— What is needed —
Type out the data again. Keep every line exactly the same.

= Beginning of Section =

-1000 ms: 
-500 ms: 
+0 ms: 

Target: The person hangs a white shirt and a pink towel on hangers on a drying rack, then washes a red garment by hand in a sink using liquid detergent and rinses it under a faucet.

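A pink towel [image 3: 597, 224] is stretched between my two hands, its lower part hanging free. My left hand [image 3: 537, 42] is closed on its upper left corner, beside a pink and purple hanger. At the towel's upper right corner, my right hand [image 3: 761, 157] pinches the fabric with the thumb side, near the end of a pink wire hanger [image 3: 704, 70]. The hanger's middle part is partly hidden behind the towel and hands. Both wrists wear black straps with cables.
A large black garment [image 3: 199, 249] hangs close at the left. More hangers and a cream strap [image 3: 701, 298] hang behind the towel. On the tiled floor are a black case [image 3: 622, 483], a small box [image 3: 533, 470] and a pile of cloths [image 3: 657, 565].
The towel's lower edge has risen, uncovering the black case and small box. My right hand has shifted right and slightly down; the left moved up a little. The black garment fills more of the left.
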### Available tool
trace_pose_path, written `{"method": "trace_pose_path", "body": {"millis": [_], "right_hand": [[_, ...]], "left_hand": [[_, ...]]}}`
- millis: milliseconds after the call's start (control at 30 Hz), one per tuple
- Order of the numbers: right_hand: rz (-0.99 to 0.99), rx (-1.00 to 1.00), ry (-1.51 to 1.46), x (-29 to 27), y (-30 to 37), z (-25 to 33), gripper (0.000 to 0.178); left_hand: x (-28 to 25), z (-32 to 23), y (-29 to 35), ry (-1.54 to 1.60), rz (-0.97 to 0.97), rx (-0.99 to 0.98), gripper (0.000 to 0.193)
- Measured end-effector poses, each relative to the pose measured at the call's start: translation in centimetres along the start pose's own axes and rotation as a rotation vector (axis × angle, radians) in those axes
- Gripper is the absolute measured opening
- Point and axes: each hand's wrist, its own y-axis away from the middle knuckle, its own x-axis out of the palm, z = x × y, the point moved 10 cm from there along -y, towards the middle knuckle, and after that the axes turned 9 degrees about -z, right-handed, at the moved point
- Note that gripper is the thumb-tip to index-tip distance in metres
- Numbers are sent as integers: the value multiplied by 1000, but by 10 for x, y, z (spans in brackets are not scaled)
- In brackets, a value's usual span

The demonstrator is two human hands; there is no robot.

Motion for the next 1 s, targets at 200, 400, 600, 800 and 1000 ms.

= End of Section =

— Response area —
-1000 ms: 
-500 ms: 
+0 ms: 

Target: The person hangs a white shirt and a pink towel on hangers on a drying rack, then washes a red garment by hand in a sink using liquid detergent and rinses it under a faucet.

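A pink towel [image 3: 597, 224] is stretched between my two hands, its lower part hanging free. My left hand [image 3: 537, 42] is closed on its upper left corner, beside a pink and purple hanger. At the towel's upper right corner, my right hand [image 3: 761, 157] pinches the fabric with the thumb side, near the end of a pink wire hanger [image 3: 704, 70]. The hanger's middle part is partly hidden behind the towel and hands. Both wrists wear black straps with cables.
A large black garment [image 3: 199, 249] hangs close at the left. More hangers and a cream strap [image 3: 701, 298] hang behind the towel. On the tiled floor are a black case [image 3: 622, 483], a small box [image 3: 533, 470] and a pile of cloths [image 3: 657, 565].
The towel's lower edge has risen, uncovering the black case and small box. My right hand has shifted right and slightly down; the left moved up a little. The black garment fills more of the left.
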### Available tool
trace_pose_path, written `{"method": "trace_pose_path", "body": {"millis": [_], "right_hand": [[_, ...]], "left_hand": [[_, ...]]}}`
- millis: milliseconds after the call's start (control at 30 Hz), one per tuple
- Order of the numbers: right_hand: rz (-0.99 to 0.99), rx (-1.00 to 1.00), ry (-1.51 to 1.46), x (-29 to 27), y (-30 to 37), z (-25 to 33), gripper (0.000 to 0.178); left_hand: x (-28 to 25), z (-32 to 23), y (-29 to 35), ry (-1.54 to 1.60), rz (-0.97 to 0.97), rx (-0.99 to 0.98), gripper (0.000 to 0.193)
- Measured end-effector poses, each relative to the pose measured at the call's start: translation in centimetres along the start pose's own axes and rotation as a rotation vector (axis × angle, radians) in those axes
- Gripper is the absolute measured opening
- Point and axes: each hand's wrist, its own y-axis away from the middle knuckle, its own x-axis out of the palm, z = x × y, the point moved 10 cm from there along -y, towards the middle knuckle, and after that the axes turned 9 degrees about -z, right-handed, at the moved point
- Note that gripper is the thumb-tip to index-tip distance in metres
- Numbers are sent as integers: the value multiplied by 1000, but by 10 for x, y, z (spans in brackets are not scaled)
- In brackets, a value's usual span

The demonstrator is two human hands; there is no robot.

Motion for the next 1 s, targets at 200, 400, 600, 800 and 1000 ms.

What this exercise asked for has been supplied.